Set down the data again word for word. Skip any pictures.

- [Data provided]:
>>>>
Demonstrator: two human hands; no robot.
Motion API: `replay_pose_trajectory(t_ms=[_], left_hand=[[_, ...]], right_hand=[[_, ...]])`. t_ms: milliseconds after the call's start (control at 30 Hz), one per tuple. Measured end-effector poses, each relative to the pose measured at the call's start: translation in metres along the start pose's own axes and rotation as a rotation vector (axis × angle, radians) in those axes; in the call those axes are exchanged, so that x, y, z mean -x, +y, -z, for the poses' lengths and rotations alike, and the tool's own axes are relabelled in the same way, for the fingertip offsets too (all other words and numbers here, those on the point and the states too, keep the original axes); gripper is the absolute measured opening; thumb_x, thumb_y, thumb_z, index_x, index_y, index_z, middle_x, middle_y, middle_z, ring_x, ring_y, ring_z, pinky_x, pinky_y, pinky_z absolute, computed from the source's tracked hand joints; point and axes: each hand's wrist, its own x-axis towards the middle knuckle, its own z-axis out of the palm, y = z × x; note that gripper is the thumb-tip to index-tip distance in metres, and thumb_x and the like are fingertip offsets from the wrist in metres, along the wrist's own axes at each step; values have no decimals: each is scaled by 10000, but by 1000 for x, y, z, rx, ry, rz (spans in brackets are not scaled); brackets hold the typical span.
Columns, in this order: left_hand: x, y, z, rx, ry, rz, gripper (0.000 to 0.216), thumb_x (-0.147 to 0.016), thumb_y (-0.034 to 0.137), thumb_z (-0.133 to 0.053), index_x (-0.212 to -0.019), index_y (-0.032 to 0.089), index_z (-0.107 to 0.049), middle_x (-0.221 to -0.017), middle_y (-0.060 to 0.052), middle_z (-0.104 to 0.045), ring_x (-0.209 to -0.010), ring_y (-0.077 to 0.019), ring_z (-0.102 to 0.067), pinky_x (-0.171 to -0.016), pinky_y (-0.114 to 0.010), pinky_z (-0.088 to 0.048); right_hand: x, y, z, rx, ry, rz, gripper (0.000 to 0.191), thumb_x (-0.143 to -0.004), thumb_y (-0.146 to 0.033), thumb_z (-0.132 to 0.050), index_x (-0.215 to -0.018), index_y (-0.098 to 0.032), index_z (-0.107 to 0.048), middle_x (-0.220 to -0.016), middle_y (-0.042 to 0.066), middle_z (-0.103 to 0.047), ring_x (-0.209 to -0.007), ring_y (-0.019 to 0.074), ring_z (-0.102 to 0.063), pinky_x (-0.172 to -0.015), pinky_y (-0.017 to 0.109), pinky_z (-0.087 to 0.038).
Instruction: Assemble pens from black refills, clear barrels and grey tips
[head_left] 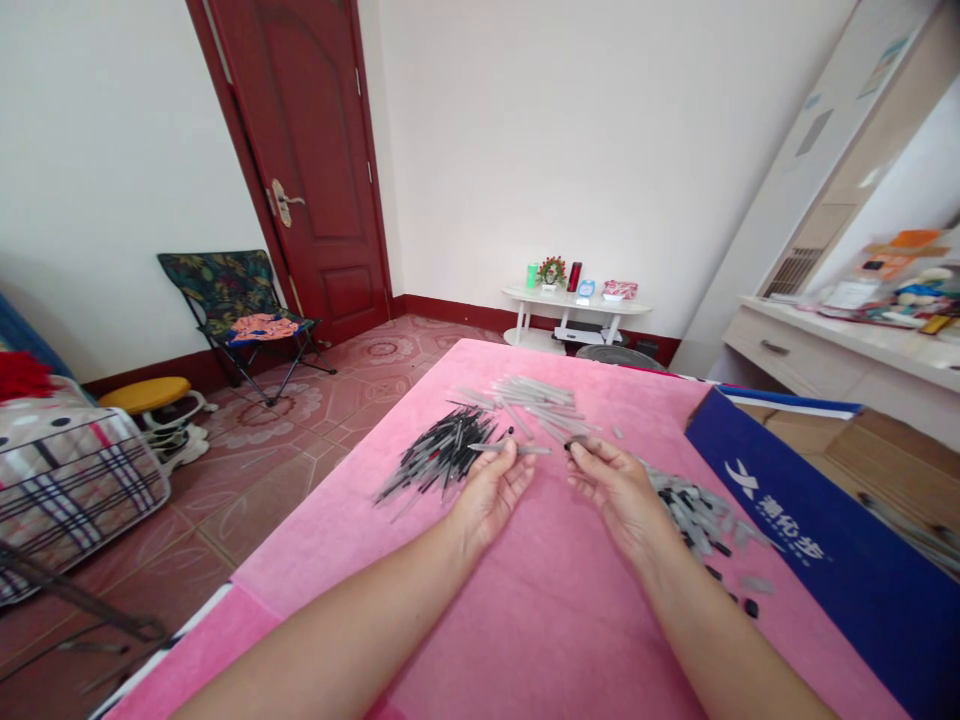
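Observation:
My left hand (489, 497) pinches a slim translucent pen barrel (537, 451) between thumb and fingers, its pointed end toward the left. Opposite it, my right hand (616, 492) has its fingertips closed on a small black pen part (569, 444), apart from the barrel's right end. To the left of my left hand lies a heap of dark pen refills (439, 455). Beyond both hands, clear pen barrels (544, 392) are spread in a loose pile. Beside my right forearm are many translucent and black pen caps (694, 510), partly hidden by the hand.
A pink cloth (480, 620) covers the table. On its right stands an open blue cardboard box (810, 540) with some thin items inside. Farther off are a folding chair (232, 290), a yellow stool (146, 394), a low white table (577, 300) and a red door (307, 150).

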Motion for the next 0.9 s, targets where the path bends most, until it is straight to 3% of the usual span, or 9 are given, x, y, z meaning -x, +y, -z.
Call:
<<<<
- [Response to the task]:
Demonstrator: two human hands; no robot.
Motion API: `replay_pose_trajectory(t_ms=[_], left_hand=[[_, ...]], right_hand=[[_, ...]])`. t_ms: milliseconds after the call's start (control at 30 Hz), one per tuple. Measured end-effector poses, each relative to the pose measured at the call's start: translation in metres along the start pose's own axes and rotation as a rotation vector (axis × angle, radians) in those axes; in the call those axes are exchanged, so that x, y, z mean -x, +y, -z, for the poses' lengths and rotations alike, and the tool's own axes are relabelled in the same way, for the fingertip offsets too (all other words and numbers here, those on the point and the states too, keep the original axes); gripper is the absolute measured opening; thumb_x, thumb_y, thumb_z, index_x, index_y, index_z, middle_x, middle_y, middle_z, ring_x, ring_y, ring_z, pinky_x, pinky_y, pinky_z absolute, computed from the source's tracked hand joints; point and axes: each hand's wrist, its own x-axis towards the middle knuckle, its own z-axis out of the palm, y = z × x; note that gripper is the thumb-tip to index-tip distance in metres, and thumb_x and the like are fingertip offsets from the wrist in metres, along the wrist's own axes at each step; values have no decimals: each is scaled by 10000, but by 1000 for x, y, z, rx, ry, rz (spans in brackets are not scaled); brackets hold the typical span.
Columns, in this order: left_hand: x, y, z, rx, ry, rz, gripper (0.000 to 0.216), thumb_x (-0.147 to 0.016), thumb_y (-0.034 to 0.137), thumb_z (-0.133 to 0.053), index_x (-0.212 to -0.019), index_y (-0.032 to 0.089), index_z (-0.107 to 0.049), middle_x (-0.221 to -0.017), middle_y (-0.060 to 0.052), middle_z (-0.104 to 0.045), ring_x (-0.209 to -0.010), ring_y (-0.077 to 0.019), ring_z (-0.102 to 0.067), pinky_x (-0.171 to -0.016), pinky_y (-0.114 to 0.010), pinky_z (-0.088 to 0.048); right_hand: x, y, z, rx, ry, rz, gripper (0.000 to 0.191), thumb_x (-0.143 to -0.004), thumb_y (-0.146 to 0.033), thumb_z (-0.132 to 0.050), index_x (-0.215 to -0.018), index_y (-0.098 to 0.032), index_z (-0.107 to 0.048), middle_x (-0.220 to -0.016), middle_y (-0.042 to 0.066), middle_z (-0.103 to 0.047), ring_x (-0.209 to -0.007), ring_y (-0.019 to 0.074), ring_z (-0.102 to 0.063), pinky_x (-0.172 to -0.015), pinky_y (-0.017 to 0.109), pinky_z (-0.087 to 0.038).
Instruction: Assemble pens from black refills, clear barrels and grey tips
[head_left] 
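Observation:
My left hand (489, 497) pinches a slim translucent pen barrel (537, 451) between thumb and fingers, its pointed end toward the left. Opposite it, my right hand (616, 492) has its fingertips closed on a small black pen part (569, 444), apart from the barrel's right end. To the left of my left hand lies a heap of dark pen refills (439, 455). Beyond both hands, clear pen barrels (544, 392) are spread in a loose pile. Beside my right forearm are many translucent and black pen caps (694, 510), partly hidden by the hand.
A pink cloth (480, 620) covers the table. On its right stands an open blue cardboard box (810, 540) with some thin items inside. Farther off are a folding chair (232, 290), a yellow stool (146, 394), a low white table (577, 300) and a red door (307, 150).
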
Motion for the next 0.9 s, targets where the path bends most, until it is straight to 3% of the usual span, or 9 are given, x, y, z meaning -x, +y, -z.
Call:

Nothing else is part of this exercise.